[RFC 1/2] drm/doc/rfc: VM_BIND feature design document

Fri Aug 6 05:30:31 UTC 2021

VM_BIND design document with description of intended use cases.

Signed-off-by: Niranjana Vishwanathapura <niranjana.vishwanathapura at intel.com>
---
 Documentation/gpu/rfc/i915_vm_bind.rst | 126 +++++++++++++++++++++++++
 Documentation/gpu/rfc/index.rst        |   4 +
 2 files changed, 130 insertions(+)
 create mode 100644 Documentation/gpu/rfc/i915_vm_bind.rst

diff --git a/Documentation/gpu/rfc/i915_vm_bind.rst b/Documentation/gpu/rfc/i915_vm_bind.rst
new file mode 100644
index 000000000000..dbc35262a554
--- /dev/null
+++ b/Documentation/gpu/rfc/i915_vm_bind.rst
@@ -0,0 +1,126 @@
+==========================================
+I915 VM_BIND feature design and use cases
+==========================================
+
+VM_BIND feature
+================
+DRM_I915_GEM_VM_BIND/UNBIND ioctls allows UMD to bind/unbind GEM buffer
+objects (BOs) or sections of a BOs at specified GPU virtual addresses on
+a specified address space (VM).
+
+These mappings (also referred to as persistent mappings) will be persistent
+across multiple GPU submissions (execbuff) issued by the UMD, making execbuff
+path leaner with fast path submission latency of O(1) w.r.t the number of
+objects required for that submission.
+
+UMDs can still send BOs of these persistent mappings in execlist of execbuff
+for specifying BO dependencies (implicit fencing) and to use BO as a batch.
+
+The persistent mappings are not individually tracked, instead the address
+space (VM) they are mapped in is tracked to determine if the mappings are
+being referred by GPU job (active) or not.
+
+VM_BIND features include:
+- Different VA mappings can map to the same physical pages of an object
+  (aliasing).
+- VA mapping can map to a partial section of the BO (partial binding).
+- Support capture of mapping in the dump upon GPU error.
+- TLB is flushed upon unbind completion.
+- Asynchronous vm_bind and vm_unbind support.
+- VM_BIND uses user/memory fence mechanism (explained below) for signaling
+  bind completion.
+
+
+User/Memory Fence
+==================
+The idea is to take a user process virtual address and install an interrupt
+handler to wake up the current task when the memory location passes the user
+supplied filter.
+
+It also allows the user to emit their own MI_FLUSH/PIPE_CONTROL notify
+interrupt within their batches after updating the value on the GPU to
+have sub-batch precision on the wakeup.
+
+User/Memory fence <user address and value pair> can also be supplied to the
+kernel driver to signal/wake up the user process after completion of an
+asynchronous operation.
+
+This feature will be derived from the below original work:
+https://patchwork.freedesktop.org/patch/349417/
+
+When VM_BIND ioctl was provided with a user/memory fence via SYNC_FENCE
+extension, it will be signaled upon the completion of binding of that
+mapping.

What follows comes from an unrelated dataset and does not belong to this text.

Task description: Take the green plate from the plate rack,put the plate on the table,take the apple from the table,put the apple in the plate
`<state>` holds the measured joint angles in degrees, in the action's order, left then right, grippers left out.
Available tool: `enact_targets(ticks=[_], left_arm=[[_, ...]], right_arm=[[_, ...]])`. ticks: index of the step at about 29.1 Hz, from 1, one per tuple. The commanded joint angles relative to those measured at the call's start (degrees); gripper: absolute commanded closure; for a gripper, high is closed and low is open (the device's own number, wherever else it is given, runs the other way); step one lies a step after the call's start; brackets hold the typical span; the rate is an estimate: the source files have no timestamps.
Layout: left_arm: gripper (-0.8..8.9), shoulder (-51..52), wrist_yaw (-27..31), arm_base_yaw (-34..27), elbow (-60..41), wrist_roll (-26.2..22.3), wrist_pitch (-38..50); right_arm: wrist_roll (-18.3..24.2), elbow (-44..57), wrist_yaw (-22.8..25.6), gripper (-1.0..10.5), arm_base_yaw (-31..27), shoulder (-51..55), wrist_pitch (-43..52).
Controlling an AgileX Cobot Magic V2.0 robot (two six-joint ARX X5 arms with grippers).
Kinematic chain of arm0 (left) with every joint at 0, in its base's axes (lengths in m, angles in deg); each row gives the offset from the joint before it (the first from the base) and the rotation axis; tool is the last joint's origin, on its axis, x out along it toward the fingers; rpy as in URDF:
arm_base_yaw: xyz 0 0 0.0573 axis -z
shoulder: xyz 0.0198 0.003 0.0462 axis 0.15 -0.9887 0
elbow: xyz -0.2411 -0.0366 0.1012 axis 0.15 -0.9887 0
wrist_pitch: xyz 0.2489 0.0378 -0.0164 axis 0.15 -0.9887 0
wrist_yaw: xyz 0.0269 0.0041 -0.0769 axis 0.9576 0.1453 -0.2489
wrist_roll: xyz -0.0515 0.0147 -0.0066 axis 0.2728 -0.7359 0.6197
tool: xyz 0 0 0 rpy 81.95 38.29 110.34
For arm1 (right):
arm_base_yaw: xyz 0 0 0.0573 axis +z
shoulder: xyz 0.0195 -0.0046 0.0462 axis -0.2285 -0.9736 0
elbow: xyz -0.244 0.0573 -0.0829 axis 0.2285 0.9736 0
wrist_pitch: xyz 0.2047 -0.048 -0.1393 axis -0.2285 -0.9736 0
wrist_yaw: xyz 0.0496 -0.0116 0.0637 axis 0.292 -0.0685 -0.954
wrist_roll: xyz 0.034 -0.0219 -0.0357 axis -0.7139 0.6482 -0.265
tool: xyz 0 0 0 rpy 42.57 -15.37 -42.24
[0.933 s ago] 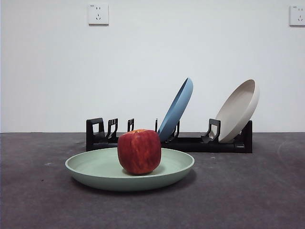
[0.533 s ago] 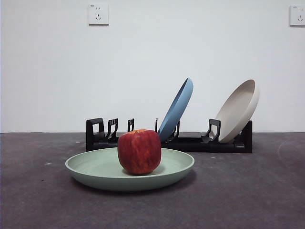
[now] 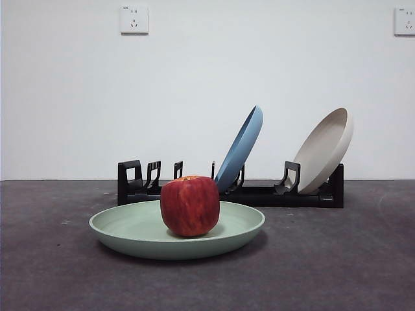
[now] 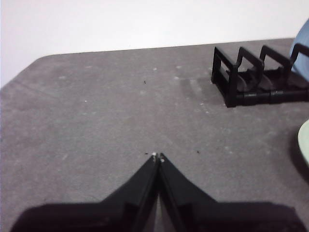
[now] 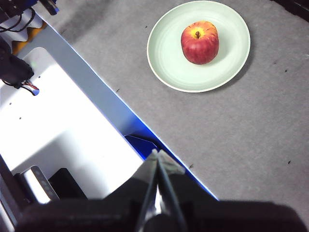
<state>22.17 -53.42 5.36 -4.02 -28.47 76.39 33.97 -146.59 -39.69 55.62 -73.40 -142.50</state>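
Observation:
The green plate (image 3: 139, 233) lies flat on the table (image 3: 337, 259) in front of the plate rack (image 3: 259, 194). The red apple (image 3: 189, 205) stands in the plate's middle. The right wrist view shows the plate (image 5: 169, 58) with the apple (image 5: 199, 42) from high above. My right gripper (image 5: 157, 153) is shut and empty, far from the plate, over the table's edge. My left gripper (image 4: 158, 156) is shut and empty, low over bare table to the side of the rack's end (image 4: 241, 77). A sliver of the plate's rim (image 4: 304, 140) shows there. No arm shows in the front view.
A blue plate (image 3: 240, 149) and a cream-beige plate (image 3: 324, 150) lean in the rack's slots. The robot's white base with cables (image 5: 53, 116) lies beyond the table's edge (image 5: 120, 116). Two wall sockets (image 3: 133, 19) are on the white wall.

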Motion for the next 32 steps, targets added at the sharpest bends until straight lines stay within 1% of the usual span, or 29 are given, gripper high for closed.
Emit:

All async binds/unbinds are serialized, hence signaling of
+user/memory fence also indicate the completion of all previous binds/unbinds.
+
+
+TODOs
+======
+- Rebase VM_BIND on top of ongoing i915 TTM adoption changes including
+  eviction support.
+- Various optimizations like around LRU ordering of persistent mappings,
+  batching of TLB flushes etc.
+
+
+Intended use cases
+===================
+
+Debugger
+---------
+With debug event interface user space process (debugger) is able to keep track
+of and act upon resources created by another process (debuggee) and attached
+to GPU via vm_bind interface.
+
+Mesa/Valkun
+------------
+VM_BIND can potentially reduce the CPU-overhead in Mesa thus improving
+performance. For Vulkan it should be straightforward to use VM_BIND.
+For Iris implicit buffer tracking must be implemented before we can harness
+VM_BIND benefits. With increasing GPU hardware performance reducing CPU
+overhead becomes more important.
+
+Page level hints settings
+--------------------------
+VM_BIND allows any hints setting per mapping instead of per BO.
+Possible hints include read-only, placement and atomicity.
+Sub-BO level placement hint will be even more relevant with
+upcoming GPU on-demand page fault support.
+
+Page level Cache/CLOS settings
+-------------------------------
+VM_BIND allows cache/CLOS settings per mapping instead of per BO.
+
+Compute
+--------
+Usage of dma-fence expects that they complete in reasonable amount of time.
+Compute on the other hand can be long running. Hence it is appropriate for
+compute to use user/memory fence (explained above) and dma-fence usage will
+be limited to in kernel consumption only. Compute must opt-in for this
+mechanism during context creation time with a 'compute_ctx' flag.
+
+Where GPU page faults are not available, kernel driver upon buffer invalidation
+must initiate a compute context suspend with a dma-fence attached to it.
+And upon completion of that suspend fence, finish the invalidation and then
+resume the compute context.
+
+This is much easier to support with VM_BIND instead of the current heavier
+execbuff path resource attachment.
+
+Low Latency Submission
+-----------------------
+Allow compute UMDs to directly submit GPU jobs instead of through execbuff
+ioctl. VM_BIND allows map/unmap of BOs required for directly submitted jobs.
+
+Shared Virtual Memory (SVM) support
+------------------------------------
+VM_BIND interface can be used to map system memory directly (without gem BO
+abstraction) using the HMM interface.
+
+
+Links:
+======
+- Reference WIP VM_BIND implementation can be found here.
+  https://gitlab.freedesktop.org/nvishwa1/nvishwa1-drm-tip
+
+  NOTE: It is WIP and not fully functional. There are known issues which
+  are being worked upon.
diff --git a/Documentation/gpu/rfc/index.rst b/Documentation/gpu/rfc/index.rst
index 91e93a705230..7d10c36b268d 100644
--- a/Documentation/gpu/rfc/index.rst
+++ b/Documentation/gpu/rfc/index.rst
@@ -23,3 +23,7 @@ host such documentation:
 .. toctree::
 
     i915_scheduler.rst
+
+.. toctree::
+
+    i915_vm_bind.rst
-- 
2.21.0.rc0.32.g243a4c7e27